**WHAT IS BEING ASKED**
Retype the data below verbatim; pictures do not belong in the copy.
COLLECTED MATERIAL Start Marker
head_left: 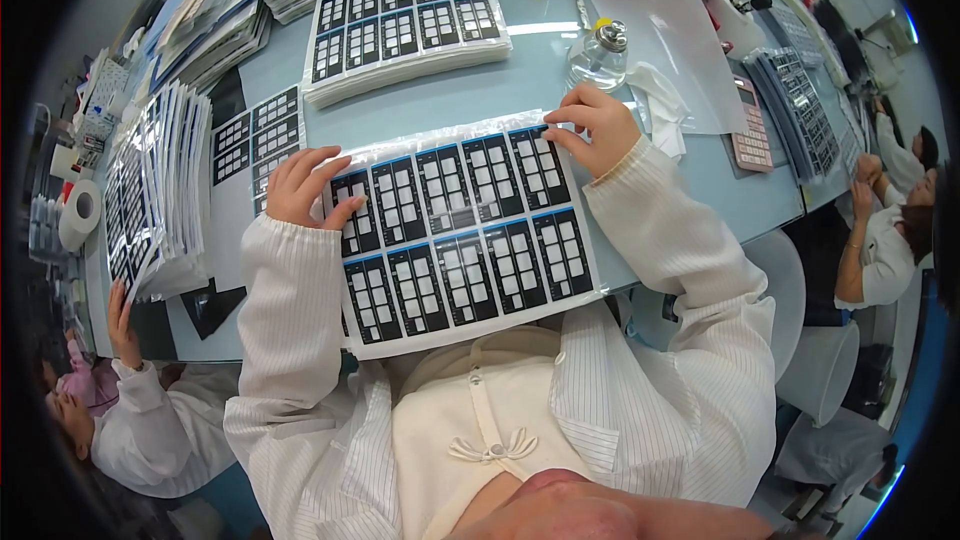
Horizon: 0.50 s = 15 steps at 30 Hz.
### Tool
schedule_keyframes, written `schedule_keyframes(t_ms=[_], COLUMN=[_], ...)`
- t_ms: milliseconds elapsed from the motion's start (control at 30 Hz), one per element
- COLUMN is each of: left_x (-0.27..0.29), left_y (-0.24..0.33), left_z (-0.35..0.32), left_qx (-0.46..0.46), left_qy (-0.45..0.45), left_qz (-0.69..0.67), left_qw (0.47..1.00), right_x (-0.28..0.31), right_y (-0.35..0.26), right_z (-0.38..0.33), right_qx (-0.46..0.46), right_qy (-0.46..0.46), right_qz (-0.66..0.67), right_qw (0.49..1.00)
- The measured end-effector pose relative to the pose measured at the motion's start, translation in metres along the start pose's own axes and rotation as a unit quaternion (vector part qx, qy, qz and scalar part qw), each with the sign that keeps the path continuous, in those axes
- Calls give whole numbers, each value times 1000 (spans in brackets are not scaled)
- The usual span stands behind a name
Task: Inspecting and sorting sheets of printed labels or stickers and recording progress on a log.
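Note:
A sheet of black labels with white squares and blue strips (478,223) lies in front of me, its near edge reaching past the table edge toward my lap. My left hand (308,190) rests on its left edge, fingers apart, with the thumb on the labels. At the sheet's upper right corner, my right hand (600,135) has thumb and forefinger pinched together over the last label. A small dark bit shows at those fingertips; I cannot make out what it is. Beyond the sheet stands a thick stack of similar sheets (408,62).
More label sheets (165,180) are piled at the left, where a co-worker's hand (122,328) touches them. At the right are a clear pump bottle (597,62), a crumpled white tissue (660,105), a pink calculator (752,135) and another label stack (800,105).

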<state>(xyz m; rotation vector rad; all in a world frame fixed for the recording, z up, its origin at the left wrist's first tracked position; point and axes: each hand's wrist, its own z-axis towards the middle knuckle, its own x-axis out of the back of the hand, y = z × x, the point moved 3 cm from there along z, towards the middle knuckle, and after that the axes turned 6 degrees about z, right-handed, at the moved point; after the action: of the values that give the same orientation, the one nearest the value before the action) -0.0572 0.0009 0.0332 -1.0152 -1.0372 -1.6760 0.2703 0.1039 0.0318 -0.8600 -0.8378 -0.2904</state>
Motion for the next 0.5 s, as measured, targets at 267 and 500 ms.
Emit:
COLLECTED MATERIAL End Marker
**FINISHED TASK**
head_left: 
Horizon: 0.50 s = 15 steps at 30 Hz.
### Tool
schedule_keyframes, written `schedule_keyframes(t_ms=[_], COLUMN=[_], ...)`
- t_ms: milliseconds elapsed from the motion's start (control at 30 Hz), one per element
- COLUMN is each of: left_x (-0.27..0.29), left_y (-0.24..0.33), left_z (-0.35..0.32), left_qx (-0.46..0.46), left_qy (-0.45..0.45), left_qz (-0.69..0.67), left_qw (0.47..1.00), right_x (-0.28..0.31), right_y (-0.35..0.26), right_z (-0.38..0.33), right_qx (-0.46..0.46), right_qy (-0.46..0.46), right_qz (-0.66..0.67), right_qw (0.49..1.00)
- The measured end-effector pose relative to the pose measured at the motion's start, translation in metres along the start pose's own axes and rotation as a unit quaternion (vector part qx, qy, qz and scalar part qw), each with the sign that keeps the path continuous, in those axes
- Calls give whole numbers, each value times 1000 (spans in brackets are not scaled)
- The usual span stands behind a name
Task: Inspecting and sorting sheets of printed labels or stickers and recording progress on a log.
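Note:
A sheet of black labels with white squares and blue strips (478,223) lies in front of me, its near edge reaching past the table edge toward my lap. My left hand (308,190) rests on its left edge, fingers apart, with the thumb on the labels. At the sheet's upper right corner, my right hand (600,135) has thumb and forefinger pinched together over the last label. A small dark bit shows at those fingertips; I cannot make out what it is. Beyond the sheet stands a thick stack of similar sheets (408,62).
More label sheets (165,180) are piled at the left, where a co-worker's hand (122,328) touches them. At the right are a clear pump bottle (597,62), a crumpled white tissue (660,105), a pink calculator (752,135) and another label stack (800,105).
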
<state>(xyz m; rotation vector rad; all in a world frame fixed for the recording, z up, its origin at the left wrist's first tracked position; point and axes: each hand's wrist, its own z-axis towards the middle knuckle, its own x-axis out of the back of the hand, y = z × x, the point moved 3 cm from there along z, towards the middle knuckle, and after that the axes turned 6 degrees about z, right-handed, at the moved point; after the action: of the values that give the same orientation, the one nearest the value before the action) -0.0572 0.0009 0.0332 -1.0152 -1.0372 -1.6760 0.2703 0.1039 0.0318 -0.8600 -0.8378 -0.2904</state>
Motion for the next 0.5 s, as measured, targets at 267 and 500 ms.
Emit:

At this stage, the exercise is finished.